PROBLEM DETAILS: Note every line in the entries that contains the string "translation", and copy it.
===== DATA FOR THIS EXERCISE
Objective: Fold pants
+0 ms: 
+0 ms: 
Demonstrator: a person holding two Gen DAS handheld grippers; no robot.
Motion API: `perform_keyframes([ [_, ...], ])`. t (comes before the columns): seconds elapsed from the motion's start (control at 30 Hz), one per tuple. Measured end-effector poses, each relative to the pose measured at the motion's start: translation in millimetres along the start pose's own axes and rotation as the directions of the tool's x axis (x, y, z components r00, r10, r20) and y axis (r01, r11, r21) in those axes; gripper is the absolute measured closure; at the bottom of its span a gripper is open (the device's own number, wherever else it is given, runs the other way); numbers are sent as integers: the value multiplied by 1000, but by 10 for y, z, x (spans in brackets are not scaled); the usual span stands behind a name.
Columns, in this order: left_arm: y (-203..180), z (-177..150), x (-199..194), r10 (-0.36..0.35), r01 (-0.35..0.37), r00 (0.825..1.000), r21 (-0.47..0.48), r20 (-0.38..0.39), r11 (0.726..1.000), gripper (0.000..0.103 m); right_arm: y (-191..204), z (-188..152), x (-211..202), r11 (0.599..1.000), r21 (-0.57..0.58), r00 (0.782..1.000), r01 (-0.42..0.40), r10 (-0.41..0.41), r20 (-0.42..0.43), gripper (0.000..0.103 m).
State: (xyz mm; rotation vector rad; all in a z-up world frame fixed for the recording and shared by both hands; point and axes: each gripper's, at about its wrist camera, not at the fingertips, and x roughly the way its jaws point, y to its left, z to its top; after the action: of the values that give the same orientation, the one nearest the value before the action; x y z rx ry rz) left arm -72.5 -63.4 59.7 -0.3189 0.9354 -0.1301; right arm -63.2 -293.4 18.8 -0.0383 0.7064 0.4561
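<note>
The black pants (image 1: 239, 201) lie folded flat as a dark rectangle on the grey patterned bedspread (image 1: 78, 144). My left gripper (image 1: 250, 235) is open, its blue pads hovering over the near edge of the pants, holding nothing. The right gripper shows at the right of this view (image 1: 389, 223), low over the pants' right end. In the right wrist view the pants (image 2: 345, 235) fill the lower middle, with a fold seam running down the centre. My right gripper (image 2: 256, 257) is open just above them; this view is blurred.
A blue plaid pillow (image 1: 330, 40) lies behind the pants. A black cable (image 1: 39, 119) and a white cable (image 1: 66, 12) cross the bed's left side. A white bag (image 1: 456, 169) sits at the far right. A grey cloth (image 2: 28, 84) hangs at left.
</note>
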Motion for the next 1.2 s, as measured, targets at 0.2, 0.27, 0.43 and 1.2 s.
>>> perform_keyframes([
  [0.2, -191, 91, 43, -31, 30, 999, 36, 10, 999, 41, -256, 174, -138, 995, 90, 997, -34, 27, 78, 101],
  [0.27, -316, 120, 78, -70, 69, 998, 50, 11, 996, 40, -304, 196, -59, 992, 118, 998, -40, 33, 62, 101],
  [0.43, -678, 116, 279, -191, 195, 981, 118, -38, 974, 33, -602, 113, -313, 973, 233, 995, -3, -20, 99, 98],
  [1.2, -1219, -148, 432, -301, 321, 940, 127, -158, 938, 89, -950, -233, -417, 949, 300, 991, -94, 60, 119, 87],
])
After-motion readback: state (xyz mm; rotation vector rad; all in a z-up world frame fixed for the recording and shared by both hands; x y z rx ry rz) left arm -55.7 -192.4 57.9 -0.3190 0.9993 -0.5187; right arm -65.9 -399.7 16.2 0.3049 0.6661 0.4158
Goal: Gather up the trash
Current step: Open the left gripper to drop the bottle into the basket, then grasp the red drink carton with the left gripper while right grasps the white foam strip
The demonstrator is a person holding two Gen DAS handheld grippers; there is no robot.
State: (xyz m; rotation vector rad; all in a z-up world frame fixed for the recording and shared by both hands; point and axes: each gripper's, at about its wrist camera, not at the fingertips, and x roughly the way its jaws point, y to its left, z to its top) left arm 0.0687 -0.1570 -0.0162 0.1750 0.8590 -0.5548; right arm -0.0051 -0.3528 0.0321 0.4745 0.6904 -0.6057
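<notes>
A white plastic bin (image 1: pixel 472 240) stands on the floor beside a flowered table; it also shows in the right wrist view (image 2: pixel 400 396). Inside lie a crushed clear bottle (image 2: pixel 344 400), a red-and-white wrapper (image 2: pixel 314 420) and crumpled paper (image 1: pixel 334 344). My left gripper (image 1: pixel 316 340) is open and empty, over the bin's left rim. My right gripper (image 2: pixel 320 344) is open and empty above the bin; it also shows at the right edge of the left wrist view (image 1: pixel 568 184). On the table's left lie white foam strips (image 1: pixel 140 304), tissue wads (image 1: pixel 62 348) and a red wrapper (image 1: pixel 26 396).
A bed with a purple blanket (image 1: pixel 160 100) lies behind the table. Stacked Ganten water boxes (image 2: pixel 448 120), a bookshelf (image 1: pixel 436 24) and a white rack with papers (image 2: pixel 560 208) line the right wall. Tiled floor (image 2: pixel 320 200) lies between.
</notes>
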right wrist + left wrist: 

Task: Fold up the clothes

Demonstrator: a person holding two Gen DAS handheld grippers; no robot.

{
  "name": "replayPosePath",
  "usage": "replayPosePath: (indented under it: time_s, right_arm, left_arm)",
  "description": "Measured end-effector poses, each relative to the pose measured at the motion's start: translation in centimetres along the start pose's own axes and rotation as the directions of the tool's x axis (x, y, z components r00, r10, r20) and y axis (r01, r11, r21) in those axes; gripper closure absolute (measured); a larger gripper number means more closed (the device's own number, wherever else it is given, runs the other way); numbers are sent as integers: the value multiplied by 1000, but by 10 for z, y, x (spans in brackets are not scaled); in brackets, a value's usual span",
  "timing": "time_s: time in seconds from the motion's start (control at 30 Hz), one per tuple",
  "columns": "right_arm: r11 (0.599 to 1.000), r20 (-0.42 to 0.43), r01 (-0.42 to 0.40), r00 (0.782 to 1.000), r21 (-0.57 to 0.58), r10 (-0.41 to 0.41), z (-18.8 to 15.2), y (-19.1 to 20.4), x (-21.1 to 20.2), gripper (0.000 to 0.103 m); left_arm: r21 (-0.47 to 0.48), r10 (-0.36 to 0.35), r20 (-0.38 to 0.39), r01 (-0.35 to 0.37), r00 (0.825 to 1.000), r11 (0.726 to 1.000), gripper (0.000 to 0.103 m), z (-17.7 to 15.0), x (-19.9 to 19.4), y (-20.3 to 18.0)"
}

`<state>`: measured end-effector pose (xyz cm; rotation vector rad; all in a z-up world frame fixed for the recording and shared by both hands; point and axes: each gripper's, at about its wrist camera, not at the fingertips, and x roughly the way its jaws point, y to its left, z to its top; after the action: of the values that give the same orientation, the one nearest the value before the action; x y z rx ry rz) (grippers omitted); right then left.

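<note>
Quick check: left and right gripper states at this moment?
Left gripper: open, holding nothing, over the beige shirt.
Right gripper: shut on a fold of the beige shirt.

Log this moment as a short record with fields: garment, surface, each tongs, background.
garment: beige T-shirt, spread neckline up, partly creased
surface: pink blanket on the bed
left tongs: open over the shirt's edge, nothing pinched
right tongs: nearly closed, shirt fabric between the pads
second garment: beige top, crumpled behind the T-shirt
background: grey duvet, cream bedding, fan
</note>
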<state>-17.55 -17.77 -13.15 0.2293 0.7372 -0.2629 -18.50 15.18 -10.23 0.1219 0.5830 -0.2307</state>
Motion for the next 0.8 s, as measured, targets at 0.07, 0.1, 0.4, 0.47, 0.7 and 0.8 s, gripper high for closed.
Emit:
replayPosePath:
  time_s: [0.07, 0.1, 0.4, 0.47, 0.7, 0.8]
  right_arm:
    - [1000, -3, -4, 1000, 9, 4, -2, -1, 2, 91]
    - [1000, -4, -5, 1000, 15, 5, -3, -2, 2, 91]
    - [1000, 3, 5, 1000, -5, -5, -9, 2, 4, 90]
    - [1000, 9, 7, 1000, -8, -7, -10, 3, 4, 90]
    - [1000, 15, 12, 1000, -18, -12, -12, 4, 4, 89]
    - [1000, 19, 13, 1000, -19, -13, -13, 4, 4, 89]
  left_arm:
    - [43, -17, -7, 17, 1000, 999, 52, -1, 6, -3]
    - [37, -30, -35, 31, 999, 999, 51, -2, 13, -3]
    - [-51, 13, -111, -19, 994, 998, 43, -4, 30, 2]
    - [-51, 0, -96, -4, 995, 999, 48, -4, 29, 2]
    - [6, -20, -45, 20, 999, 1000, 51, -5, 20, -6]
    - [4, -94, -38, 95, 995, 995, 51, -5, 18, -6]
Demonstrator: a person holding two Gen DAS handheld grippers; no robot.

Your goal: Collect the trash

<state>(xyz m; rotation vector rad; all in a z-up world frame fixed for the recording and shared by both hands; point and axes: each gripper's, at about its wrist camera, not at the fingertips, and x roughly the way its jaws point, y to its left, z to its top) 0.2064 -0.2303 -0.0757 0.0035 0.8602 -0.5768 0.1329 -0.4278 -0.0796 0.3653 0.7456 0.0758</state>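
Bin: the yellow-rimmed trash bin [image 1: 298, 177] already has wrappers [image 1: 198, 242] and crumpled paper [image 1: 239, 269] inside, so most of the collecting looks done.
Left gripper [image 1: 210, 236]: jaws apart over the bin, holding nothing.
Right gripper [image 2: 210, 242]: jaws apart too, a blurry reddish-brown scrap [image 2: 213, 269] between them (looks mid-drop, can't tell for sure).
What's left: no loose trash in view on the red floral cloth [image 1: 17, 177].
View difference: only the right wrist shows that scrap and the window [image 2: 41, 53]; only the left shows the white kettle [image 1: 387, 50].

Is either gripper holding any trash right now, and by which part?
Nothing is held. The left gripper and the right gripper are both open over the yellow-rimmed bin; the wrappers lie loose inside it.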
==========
EXERCISE SOLUTION:
Motion API: `perform_keyframes([ [_, ...], ])`. t (comes before the columns): seconds elapsed from the motion's start (control at 30 Hz), one per tuple. Measured end-effector poses, each relative to the pose measured at the motion's start: translation in millimetres along the start pose's own axes and rotation as the directions of the tool's x axis (x, y, z components r00, r10, r20) and y axis (r01, r11, r21) in those axes; gripper is the absolute measured closure; at the bottom of its span a gripper is open (the device's own number, wherever else it is given, runs the other way); numbers are sent as integers: the value multiplied by 1000, but by 10 for y, z, x (spans in brackets are not scaled); the usual span stands behind a name.
  "description": "Measured end-effector poses, each relative to the pose measured at the motion's start: translation in centimetres along the start pose's own axes and rotation as the directions of the tool's x axis (x, y, z components r00, r10, r20) and y axis (r01, r11, r21) in those axes; gripper closure absolute (measured); a larger gripper number means more closed (the device's own number, wherever else it is given, runs the other way); numbers are sent as integers: the value multiplied by 1000, but by 10 for z, y, x (spans in brackets are not scaled); in brackets, a value's usual span",

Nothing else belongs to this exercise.